▶ _Task statement_
Write only the number of lines in the data that contain the word "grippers".

▶ _Provided information_
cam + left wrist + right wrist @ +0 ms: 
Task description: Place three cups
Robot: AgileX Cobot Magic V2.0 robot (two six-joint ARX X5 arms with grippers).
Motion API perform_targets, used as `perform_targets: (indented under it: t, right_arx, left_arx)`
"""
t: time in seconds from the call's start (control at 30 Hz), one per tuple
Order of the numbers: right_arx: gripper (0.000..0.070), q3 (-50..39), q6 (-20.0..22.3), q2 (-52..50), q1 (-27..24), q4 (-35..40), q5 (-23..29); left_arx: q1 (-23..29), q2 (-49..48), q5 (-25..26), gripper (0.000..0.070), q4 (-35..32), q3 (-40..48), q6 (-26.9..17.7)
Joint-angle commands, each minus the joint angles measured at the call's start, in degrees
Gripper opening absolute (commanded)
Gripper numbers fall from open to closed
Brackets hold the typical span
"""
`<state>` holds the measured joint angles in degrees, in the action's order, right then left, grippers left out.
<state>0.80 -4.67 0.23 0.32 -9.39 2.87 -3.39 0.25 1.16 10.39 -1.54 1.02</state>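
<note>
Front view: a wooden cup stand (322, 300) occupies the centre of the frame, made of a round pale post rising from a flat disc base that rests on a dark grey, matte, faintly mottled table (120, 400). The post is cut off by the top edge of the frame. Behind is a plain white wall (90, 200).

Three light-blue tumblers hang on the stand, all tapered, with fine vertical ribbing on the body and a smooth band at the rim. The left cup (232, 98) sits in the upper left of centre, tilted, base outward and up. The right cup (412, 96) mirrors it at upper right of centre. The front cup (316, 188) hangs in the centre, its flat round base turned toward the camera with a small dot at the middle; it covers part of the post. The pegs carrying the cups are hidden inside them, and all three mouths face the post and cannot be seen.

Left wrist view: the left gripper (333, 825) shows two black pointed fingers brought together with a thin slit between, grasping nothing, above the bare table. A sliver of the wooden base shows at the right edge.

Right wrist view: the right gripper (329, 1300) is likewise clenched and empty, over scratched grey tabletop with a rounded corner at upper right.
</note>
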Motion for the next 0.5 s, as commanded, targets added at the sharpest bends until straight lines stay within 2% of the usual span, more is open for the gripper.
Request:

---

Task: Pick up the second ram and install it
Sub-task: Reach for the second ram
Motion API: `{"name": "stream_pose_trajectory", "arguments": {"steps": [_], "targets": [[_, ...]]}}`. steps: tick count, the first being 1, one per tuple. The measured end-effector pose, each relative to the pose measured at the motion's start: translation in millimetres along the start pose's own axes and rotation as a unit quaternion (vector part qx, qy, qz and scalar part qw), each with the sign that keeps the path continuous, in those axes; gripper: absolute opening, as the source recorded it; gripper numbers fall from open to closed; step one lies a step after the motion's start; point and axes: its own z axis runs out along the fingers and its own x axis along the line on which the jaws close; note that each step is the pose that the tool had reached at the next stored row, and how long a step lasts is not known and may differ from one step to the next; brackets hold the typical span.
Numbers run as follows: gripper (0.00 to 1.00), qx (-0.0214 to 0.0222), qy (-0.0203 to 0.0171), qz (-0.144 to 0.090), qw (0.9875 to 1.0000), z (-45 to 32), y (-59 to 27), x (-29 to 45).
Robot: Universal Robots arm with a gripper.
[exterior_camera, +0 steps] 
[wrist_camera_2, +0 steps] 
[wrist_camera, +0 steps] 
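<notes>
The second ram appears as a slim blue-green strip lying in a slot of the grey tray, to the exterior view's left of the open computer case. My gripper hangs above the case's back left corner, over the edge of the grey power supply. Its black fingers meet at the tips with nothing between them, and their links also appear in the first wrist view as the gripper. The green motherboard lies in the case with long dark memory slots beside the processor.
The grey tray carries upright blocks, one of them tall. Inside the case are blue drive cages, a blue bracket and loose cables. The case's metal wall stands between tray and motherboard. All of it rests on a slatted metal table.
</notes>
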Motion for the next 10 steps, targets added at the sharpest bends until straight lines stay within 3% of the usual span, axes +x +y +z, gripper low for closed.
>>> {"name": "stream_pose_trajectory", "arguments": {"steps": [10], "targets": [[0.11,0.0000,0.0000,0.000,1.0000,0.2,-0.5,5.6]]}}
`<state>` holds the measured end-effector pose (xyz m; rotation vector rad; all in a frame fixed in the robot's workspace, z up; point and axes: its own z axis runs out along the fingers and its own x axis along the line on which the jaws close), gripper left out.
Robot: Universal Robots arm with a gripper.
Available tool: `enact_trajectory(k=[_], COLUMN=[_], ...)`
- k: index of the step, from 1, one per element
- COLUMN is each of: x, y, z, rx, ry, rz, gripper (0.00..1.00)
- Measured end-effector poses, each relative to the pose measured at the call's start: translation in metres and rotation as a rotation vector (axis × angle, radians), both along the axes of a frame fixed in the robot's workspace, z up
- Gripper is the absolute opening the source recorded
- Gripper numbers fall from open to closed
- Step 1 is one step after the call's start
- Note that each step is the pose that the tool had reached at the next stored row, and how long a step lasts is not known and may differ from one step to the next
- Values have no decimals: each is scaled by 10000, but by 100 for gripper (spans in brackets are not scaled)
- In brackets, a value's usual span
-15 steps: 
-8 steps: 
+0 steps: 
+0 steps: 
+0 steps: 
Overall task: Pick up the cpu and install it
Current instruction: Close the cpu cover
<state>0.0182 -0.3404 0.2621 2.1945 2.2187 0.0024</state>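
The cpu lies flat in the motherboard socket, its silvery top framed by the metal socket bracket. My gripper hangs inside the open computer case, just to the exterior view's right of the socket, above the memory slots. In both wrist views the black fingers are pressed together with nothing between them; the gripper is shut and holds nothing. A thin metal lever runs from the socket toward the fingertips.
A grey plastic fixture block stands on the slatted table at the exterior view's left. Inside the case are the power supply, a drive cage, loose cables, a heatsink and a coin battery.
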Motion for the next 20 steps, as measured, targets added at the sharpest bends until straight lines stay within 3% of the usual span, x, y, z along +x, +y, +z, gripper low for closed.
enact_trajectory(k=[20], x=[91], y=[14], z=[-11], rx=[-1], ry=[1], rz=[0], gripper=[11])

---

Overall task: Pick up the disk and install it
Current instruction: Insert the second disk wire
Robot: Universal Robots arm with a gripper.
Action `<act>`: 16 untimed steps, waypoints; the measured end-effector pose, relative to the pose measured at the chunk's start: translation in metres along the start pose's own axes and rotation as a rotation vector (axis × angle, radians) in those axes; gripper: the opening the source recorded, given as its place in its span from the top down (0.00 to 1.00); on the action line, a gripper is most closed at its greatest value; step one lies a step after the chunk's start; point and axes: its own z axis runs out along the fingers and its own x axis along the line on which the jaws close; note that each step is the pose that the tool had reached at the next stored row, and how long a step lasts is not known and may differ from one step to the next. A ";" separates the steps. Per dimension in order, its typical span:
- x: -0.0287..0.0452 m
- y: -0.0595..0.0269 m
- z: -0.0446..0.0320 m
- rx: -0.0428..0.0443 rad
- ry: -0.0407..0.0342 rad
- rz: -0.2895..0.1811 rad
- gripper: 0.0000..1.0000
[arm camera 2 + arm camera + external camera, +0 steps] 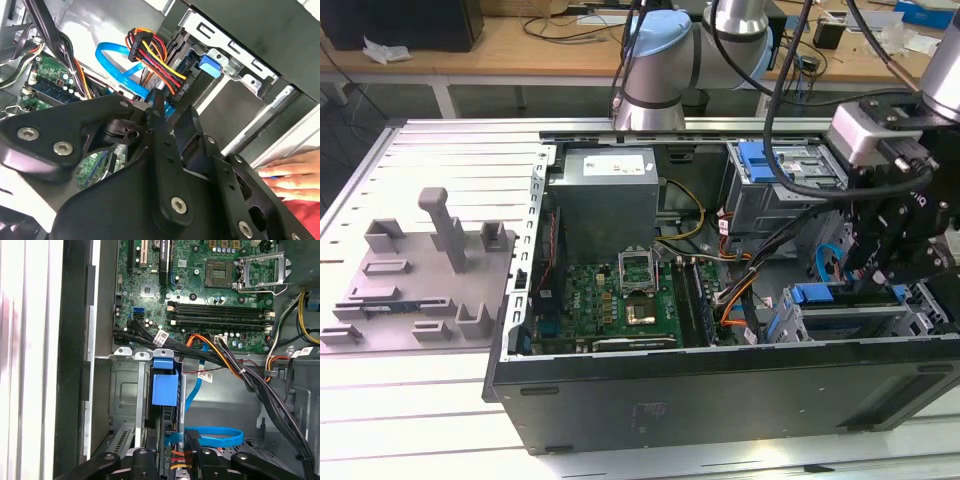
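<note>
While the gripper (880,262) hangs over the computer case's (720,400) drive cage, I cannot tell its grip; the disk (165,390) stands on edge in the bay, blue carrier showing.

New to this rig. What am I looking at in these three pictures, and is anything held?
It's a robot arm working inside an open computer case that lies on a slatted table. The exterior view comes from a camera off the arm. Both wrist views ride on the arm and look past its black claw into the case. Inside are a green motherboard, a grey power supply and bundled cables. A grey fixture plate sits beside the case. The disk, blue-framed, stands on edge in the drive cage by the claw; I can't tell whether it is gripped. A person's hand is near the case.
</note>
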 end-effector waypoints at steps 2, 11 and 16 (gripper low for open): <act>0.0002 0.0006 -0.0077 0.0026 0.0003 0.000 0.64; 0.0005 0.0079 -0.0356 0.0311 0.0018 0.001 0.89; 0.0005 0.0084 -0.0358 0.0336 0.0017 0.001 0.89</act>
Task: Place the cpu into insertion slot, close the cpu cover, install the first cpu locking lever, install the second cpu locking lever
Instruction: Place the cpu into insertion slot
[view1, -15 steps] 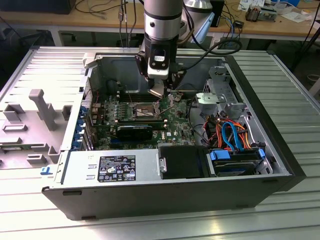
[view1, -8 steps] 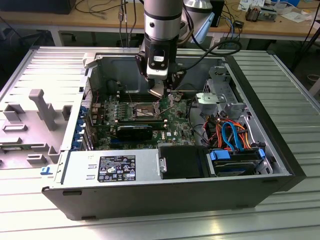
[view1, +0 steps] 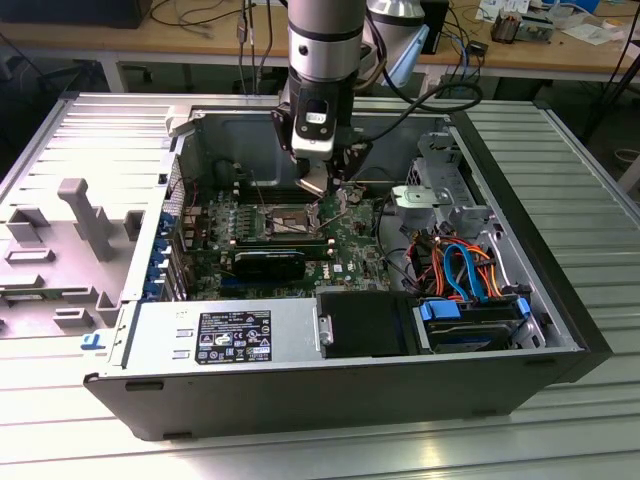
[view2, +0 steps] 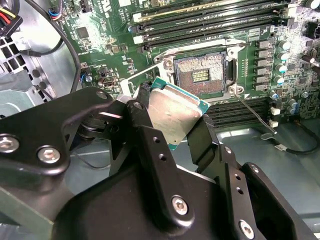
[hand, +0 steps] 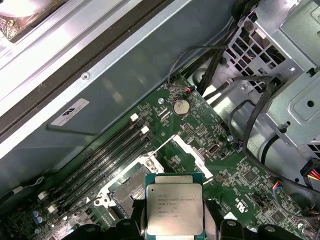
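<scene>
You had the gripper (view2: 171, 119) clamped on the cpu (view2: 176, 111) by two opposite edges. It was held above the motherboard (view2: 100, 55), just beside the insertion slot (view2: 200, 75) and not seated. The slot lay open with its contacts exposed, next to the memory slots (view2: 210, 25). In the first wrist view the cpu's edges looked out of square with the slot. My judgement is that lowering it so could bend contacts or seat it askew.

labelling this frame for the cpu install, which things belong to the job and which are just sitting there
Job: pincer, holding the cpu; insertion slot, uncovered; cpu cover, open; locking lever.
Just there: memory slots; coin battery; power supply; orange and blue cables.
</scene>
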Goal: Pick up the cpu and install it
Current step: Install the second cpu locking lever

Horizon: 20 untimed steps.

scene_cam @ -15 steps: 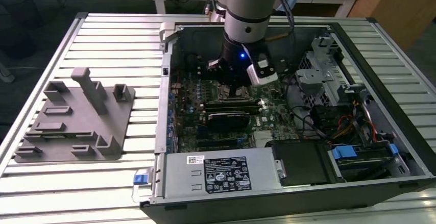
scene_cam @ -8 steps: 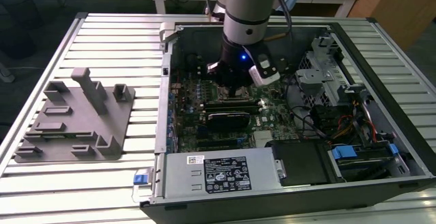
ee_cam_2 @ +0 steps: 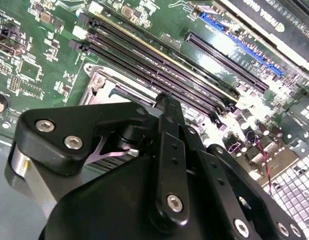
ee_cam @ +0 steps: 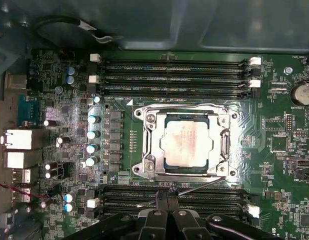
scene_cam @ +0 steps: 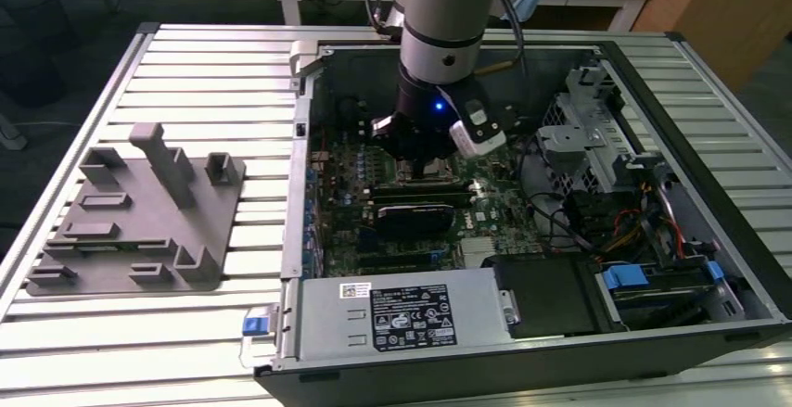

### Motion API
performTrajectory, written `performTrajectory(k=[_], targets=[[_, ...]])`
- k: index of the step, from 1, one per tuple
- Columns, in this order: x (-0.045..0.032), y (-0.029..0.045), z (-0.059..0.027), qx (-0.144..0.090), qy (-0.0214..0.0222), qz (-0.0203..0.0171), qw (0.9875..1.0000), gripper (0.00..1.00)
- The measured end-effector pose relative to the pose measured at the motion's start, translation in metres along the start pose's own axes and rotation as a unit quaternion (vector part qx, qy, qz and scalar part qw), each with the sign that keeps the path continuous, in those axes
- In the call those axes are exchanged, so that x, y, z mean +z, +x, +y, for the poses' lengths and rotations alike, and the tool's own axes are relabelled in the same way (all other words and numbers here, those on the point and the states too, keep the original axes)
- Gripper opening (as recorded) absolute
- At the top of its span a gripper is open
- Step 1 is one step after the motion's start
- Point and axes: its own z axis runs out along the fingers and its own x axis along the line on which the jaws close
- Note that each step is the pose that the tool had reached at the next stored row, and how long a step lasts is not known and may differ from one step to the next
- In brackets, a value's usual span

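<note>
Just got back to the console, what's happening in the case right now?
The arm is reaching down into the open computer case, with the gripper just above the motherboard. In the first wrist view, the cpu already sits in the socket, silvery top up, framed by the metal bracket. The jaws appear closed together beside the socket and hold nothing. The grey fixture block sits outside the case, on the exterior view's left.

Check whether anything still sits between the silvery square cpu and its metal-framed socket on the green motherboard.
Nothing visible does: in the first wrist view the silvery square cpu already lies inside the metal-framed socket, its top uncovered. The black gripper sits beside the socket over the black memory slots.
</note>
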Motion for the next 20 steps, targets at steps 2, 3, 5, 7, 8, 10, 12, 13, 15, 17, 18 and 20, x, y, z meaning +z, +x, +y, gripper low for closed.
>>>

▶ _Answer space_
2